¿Lo tendrás natural o cesárea?, ¿Cómo crees que afrontarás el dolor?, ¿Serás tan valiente?, ¿Cómo quieres que sea el parto? Estas son las preguntas que generalmente pueden hacerle a una mujer embarazada. En la recta final, seguramente, las terminarás detestando.

Y es que, aun que digan que no, las personas siempre se hacen expectativas de una mujer embarazada. Claro, aceptémoslo, nosotras mismas nos ponemos metas que creemos que vamos a cumplir. Sin embargo, llega la hora de la hora y no siempre todo sucede como lo planeamos.

De acá surgen miles frustraciones y decepciones. ¿De quién? pues de nosotras mismas… «yo creía que iba a poder», «me creía capaz», «no lo logré y fulanita si lo pudo hacer».

Y este último, es un punto lleno de importancia. Empiezan las comparaciones que nos deprimen aún más. Puede ser que hasta tu propia mamá o suegra las hagan. Y si, también debes estar preparada para esto.

Estoy a 3 meses de parir y realmente, de corazón, no me siento estresada con respecto a que si será parto natural o cesárea. Ya Dios dirá, pero muy dentro de mi quiero que sea natural… Y porque me conozco, sé que en su momento puedo llegarme a sentir presionada. Y, sinceramente, me pone nerviosa pensar que mi mamá tuvo sus dos partos naturales. Inevitablemente surge la interrogante: ¿Podré yo?

Bueno… dejemos el estrés y desahoguémonos. Sé que esta carta siempre has querido escribirla. Me atreví a decir lo que mi cabeza y corazón piensan a mis 6 meses de embarazo.

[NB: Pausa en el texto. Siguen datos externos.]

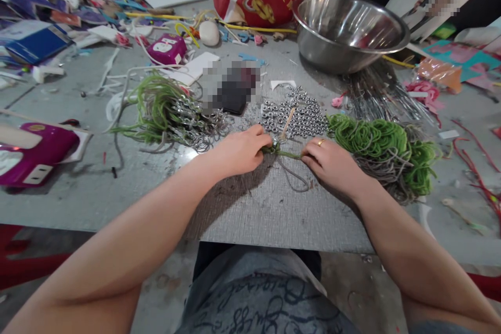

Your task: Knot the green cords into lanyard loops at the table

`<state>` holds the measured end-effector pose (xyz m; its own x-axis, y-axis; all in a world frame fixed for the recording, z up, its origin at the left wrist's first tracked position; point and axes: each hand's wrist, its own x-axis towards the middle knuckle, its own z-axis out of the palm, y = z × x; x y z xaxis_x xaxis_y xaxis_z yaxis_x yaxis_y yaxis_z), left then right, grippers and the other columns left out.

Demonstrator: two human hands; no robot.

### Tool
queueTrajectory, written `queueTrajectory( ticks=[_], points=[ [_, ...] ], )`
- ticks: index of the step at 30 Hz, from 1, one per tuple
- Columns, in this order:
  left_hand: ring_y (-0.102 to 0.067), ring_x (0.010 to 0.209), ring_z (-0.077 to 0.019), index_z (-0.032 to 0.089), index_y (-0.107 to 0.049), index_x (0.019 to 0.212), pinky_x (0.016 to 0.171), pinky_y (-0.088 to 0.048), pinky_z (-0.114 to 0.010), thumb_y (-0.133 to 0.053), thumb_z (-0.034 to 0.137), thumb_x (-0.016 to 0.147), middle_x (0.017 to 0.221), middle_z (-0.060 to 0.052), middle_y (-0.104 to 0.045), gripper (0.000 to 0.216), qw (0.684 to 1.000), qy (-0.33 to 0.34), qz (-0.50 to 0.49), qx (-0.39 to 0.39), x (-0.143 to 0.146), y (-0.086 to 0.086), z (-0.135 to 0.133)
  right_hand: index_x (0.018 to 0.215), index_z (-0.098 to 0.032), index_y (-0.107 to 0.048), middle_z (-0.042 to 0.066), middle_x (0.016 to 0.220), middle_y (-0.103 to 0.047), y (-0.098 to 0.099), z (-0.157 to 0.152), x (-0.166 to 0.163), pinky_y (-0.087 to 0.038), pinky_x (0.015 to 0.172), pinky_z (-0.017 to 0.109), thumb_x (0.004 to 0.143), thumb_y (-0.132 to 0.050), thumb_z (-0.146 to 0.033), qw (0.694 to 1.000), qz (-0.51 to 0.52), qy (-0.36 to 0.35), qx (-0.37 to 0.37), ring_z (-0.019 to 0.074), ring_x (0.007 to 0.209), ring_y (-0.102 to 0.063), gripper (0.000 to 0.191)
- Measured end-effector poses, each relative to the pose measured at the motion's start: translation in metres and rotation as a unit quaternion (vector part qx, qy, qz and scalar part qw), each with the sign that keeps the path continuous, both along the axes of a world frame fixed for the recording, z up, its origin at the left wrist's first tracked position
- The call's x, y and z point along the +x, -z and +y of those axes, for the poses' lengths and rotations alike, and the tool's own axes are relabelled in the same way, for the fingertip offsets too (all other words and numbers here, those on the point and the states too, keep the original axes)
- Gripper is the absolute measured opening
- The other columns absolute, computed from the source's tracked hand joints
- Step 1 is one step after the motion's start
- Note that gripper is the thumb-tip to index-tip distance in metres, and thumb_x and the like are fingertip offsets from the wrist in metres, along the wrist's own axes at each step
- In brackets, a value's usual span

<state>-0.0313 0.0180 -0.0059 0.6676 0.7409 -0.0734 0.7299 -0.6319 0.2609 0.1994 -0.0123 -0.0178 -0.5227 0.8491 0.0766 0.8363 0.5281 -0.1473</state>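
Pinching cord (289, 154) | left hand (246, 150), right hand (331, 163): fingertips closed on it | likely light, limp, soft | best held near ends

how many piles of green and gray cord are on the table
2. The left pile, with metal pieces at one end, lies left of the left hand; the right pile lies right of the right hand.
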Motion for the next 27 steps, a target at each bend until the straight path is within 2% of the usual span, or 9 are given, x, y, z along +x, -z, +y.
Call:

Anímate y agrégale unas oraciones a este texto:

El tiempo se ha pasado tan rápido. Han sido meses intensos. Al principio tenía tanto miedo de perderte mi bebé, y ahora tengo temor de que algo te suceda. Ese es el típico miedo de toda mamá, solo quiero que estés bien.

También, no puedo dejar atrás el temor al parto. Dar a luz, de la forma que sea: natural, cesárea, inducido, en agua, en el hospital, en la casa, con o sin epidural es un acto de valientes.

Recuerdo que antes de quedar embarazada, me pasaba pensando en que qué pasaría cuando estuviera a punto de dar a luz. Y saben, realmente ese miedo se queda chiquito a comparación de la felicidad que siento al saber que pronto conoceré a ese bebé que se mueve tanto en mi vientre.

Hoy, solo quiero pedirte una cosa a ti que estás leyendo esto. «No te hagas expectativas de cómo seré durante el parto». Me juro a mi misma que no voy a gritar, puede ser que si lo haga…

Me he dicho mil veces que lo afrontaré con calma y que no me quejaré, para que me engaño, sé que la desesperación me ganará (soy ser humano). He dicho, podré controlar mis emociones y que seré diferente (sigo engañándome).

Pero hoy, decido no hacerme expectativas de mi misma y te lo pido a ti también, ya seas mi esposo, pareja, familia, amigo y hasta doctor. Lo único de lo que estoy segura es que daré todo mi corazón para traer al mundo a ese ser tan maravilloso que llamaré hij@.

Voy a dejar que la vida me sorprenda en el momento más lindo de mi vida. No quiero dejar de disfrutar hasta ese dolor tan intenso… ¿Tú también decides lo mismo?